WHAT YOU HAVE TO DO – Look below for the line containing "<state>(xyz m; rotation"; from there, print each line exactly up to and including the line containing "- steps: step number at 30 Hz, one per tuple", and stop.
══ RECORD SET
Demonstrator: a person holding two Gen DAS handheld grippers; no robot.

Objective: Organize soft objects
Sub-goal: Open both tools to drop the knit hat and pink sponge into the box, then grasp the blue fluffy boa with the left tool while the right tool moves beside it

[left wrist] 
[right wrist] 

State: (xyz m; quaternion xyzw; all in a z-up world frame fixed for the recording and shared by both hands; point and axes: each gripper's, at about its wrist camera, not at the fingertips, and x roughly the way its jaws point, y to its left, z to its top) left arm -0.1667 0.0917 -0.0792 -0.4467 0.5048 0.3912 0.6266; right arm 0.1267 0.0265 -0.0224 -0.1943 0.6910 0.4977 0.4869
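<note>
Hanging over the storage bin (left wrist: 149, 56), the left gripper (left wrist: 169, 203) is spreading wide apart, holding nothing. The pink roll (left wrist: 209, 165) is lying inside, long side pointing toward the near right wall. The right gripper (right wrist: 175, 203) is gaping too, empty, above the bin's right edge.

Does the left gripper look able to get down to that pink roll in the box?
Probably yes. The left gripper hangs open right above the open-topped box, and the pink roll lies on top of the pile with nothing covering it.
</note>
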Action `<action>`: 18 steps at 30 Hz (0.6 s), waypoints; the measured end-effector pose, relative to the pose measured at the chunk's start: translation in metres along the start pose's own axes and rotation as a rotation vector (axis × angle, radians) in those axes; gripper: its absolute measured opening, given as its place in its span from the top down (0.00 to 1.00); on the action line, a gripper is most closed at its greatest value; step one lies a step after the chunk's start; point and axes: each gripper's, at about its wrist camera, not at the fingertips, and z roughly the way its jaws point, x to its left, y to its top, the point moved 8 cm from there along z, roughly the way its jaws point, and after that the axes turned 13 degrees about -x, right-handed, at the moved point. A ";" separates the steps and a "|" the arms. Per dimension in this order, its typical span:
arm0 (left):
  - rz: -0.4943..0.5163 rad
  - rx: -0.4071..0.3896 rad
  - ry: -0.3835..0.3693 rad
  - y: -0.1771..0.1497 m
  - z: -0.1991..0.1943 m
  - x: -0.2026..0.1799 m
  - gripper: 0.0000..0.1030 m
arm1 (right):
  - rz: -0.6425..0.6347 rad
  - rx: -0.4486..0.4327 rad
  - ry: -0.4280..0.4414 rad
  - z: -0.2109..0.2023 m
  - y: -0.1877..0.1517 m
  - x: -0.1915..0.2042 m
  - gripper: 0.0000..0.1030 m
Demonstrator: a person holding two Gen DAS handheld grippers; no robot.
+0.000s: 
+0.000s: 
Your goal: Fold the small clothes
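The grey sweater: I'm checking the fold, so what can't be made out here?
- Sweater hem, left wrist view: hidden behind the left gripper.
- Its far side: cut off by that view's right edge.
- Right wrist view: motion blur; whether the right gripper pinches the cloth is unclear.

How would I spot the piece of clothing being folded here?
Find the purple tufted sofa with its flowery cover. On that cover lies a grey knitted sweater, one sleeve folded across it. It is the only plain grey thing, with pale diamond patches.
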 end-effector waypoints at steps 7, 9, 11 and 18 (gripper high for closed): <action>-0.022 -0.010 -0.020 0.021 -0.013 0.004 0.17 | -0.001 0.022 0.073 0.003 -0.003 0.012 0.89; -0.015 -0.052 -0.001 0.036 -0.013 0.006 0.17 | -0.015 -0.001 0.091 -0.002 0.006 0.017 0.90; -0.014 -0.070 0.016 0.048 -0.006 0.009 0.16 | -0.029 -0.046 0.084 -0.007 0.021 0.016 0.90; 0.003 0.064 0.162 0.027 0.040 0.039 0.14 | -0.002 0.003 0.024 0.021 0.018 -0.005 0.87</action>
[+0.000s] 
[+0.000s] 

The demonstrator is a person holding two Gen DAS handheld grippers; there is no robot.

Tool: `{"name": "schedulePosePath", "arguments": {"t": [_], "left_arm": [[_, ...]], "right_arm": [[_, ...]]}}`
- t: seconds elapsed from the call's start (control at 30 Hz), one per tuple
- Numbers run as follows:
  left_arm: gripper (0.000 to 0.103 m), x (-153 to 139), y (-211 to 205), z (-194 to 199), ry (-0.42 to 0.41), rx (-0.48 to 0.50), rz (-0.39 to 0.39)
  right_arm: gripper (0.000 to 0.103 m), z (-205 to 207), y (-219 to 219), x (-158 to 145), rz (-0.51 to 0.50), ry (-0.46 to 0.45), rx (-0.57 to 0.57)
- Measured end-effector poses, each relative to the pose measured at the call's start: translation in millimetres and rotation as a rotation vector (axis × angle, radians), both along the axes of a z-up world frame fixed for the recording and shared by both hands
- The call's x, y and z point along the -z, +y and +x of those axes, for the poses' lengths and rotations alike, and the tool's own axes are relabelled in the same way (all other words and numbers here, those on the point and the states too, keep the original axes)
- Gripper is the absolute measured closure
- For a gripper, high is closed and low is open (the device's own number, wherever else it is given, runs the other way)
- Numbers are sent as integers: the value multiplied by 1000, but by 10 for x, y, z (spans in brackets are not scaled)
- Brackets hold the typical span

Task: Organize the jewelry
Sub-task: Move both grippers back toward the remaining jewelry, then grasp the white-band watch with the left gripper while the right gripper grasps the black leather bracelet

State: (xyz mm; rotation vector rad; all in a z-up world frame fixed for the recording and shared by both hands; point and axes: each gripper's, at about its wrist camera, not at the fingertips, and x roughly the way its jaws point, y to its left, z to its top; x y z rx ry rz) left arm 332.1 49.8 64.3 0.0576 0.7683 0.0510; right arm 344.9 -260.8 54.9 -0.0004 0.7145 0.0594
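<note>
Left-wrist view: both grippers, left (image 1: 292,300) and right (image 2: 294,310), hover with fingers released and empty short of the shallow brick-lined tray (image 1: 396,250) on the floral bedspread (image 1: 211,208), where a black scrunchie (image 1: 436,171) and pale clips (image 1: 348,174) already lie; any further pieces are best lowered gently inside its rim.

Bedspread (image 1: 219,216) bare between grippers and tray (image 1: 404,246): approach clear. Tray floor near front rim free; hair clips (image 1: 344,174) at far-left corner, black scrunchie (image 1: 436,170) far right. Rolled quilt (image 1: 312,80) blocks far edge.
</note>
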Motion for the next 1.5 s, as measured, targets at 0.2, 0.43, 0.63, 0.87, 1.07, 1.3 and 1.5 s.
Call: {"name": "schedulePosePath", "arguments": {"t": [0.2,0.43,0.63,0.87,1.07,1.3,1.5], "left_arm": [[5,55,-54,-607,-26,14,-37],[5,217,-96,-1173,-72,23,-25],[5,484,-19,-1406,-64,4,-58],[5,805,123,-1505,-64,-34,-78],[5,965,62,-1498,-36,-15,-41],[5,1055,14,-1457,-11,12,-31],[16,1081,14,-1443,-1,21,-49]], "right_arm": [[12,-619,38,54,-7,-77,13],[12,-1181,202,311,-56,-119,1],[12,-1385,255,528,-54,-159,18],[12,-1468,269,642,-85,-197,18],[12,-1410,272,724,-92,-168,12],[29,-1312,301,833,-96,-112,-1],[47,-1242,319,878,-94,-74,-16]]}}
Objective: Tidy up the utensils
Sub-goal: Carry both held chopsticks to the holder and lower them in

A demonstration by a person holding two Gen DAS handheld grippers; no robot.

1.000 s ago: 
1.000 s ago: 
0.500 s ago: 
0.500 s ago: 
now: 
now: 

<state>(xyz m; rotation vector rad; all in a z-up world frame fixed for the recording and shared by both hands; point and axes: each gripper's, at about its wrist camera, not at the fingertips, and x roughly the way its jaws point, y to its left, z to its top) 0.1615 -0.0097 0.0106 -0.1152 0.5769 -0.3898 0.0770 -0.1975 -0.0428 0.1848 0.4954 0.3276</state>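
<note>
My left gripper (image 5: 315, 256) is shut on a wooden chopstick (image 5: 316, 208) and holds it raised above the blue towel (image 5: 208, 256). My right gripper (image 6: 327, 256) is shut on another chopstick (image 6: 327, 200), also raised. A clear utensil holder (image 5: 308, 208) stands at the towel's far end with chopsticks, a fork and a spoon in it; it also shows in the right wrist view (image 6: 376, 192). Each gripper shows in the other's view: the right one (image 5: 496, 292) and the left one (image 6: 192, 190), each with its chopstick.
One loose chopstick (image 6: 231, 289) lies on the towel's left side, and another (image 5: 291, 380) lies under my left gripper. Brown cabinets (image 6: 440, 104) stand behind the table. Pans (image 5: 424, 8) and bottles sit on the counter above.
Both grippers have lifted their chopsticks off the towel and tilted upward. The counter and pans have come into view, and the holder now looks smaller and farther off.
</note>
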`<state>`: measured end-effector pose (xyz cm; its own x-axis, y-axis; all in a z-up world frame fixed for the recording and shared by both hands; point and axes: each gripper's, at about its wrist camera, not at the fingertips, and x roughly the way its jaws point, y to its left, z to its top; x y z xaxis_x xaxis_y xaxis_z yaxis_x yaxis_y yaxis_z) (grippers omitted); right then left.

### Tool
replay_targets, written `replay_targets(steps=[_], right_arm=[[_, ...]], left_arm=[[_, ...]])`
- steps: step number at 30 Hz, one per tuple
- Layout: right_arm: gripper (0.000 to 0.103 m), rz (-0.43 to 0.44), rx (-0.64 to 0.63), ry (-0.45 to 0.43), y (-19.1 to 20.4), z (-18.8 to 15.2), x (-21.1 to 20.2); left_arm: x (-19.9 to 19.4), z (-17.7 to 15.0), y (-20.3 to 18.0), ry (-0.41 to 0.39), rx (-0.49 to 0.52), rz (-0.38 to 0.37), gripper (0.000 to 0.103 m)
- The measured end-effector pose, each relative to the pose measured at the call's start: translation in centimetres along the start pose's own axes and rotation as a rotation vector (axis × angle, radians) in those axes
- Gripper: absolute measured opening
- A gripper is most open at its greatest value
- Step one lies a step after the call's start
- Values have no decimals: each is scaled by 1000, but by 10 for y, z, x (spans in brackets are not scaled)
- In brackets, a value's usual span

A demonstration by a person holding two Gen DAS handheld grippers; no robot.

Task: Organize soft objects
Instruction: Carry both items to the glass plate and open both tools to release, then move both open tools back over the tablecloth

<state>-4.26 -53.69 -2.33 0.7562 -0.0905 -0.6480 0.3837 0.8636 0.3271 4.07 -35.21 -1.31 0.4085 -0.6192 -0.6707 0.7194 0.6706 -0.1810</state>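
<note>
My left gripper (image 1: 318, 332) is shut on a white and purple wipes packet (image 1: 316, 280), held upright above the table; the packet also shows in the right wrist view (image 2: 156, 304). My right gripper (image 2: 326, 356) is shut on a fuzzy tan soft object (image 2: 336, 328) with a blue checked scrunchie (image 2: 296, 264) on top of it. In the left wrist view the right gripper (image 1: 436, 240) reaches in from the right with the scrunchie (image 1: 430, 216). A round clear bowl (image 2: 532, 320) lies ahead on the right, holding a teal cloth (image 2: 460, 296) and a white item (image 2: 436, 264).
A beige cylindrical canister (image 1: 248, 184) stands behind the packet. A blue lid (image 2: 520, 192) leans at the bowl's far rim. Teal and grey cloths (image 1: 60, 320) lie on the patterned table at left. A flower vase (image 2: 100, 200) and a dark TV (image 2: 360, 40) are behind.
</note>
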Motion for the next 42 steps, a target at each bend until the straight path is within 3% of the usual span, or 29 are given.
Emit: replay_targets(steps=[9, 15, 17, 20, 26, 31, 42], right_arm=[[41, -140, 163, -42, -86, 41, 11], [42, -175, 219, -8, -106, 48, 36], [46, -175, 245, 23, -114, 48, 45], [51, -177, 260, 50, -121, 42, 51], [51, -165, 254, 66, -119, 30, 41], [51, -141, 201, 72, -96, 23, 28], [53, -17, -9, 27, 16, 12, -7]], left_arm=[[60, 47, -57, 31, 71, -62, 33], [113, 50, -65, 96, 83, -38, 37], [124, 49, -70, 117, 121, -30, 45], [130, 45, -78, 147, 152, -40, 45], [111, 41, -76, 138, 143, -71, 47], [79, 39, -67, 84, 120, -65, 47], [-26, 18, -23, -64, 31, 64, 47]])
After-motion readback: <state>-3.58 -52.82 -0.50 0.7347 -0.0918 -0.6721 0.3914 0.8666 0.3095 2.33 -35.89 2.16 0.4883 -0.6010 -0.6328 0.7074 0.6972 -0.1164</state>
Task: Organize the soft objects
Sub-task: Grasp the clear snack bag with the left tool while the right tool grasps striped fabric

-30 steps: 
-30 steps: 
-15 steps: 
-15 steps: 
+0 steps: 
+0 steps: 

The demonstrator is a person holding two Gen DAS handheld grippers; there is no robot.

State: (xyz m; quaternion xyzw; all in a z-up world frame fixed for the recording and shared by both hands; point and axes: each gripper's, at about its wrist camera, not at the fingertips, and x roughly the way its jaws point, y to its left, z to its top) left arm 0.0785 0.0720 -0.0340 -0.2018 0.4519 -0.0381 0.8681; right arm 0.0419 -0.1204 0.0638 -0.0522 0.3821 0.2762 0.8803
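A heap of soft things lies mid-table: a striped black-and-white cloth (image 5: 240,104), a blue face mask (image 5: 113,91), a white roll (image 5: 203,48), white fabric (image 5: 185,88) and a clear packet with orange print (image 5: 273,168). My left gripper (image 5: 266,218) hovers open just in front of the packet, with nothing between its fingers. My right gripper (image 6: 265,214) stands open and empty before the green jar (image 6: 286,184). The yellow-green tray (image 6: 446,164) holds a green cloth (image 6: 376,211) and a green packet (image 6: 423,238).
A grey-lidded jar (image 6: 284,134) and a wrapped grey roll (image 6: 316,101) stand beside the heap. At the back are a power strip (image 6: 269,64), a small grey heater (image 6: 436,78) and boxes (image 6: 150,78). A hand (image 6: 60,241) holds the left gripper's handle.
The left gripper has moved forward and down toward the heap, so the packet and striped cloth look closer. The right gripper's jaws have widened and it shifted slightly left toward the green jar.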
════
ANSWER TO THE EXERCISE –
<state>(xyz m; rotation vector rad; all in a z-up world frame fixed for the recording and shared by both hands; point and axes: each gripper's, at about its wrist camera, not at the fingertips, and x roughly the way its jaws point, y to its left, z to its top) 0.1615 -0.0097 0.0106 -0.1152 0.5769 -0.3898 0.0770 -0.1975 -0.0428 0.1848 0.4954 0.3276</state>
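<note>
My left gripper (image 5: 315, 256) is shut on a wooden chopstick (image 5: 316, 208) and holds it raised above the blue towel (image 5: 208, 256). My right gripper (image 6: 327, 256) is shut on another chopstick (image 6: 327, 200), also raised. A clear utensil holder (image 5: 308, 208) stands at the towel's far end with chopsticks, a fork and a spoon in it; it also shows in the right wrist view (image 6: 376, 192). Each gripper shows in the other's view: the right one (image 5: 496, 292) and the left one (image 6: 192, 190), each with its chopstick.
One loose chopstick (image 6: 231, 289) lies on the towel's left side, and another (image 5: 291, 380) lies under my left gripper. Brown cabinets (image 6: 440, 104) stand behind the table. Pans (image 5: 424, 8) and bottles sit on the counter above.
Both grippers have lifted their chopsticks off the towel and tilted upward. The counter and pans have come into view, and the holder now looks smaller and farther off.
</note>
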`<state>`: measured end-effector pose (xyz cm; its own x-axis, y-axis; all in a z-up world frame fixed for the recording and shared by both hands; point and axes: each gripper's, at about its wrist camera, not at the fingertips, and x roughly the way its jaws point, y to its left, z to its top; x y z xaxis_x xaxis_y xaxis_z yaxis_x yaxis_y yaxis_z) (grippers omitted); right then left.

### Tool
replay_targets, written `replay_targets(steps=[_], right_arm=[[_, ...]], left_arm=[[_, ...]])`
- steps: step number at 30 Hz, one per tuple

No further response is needed.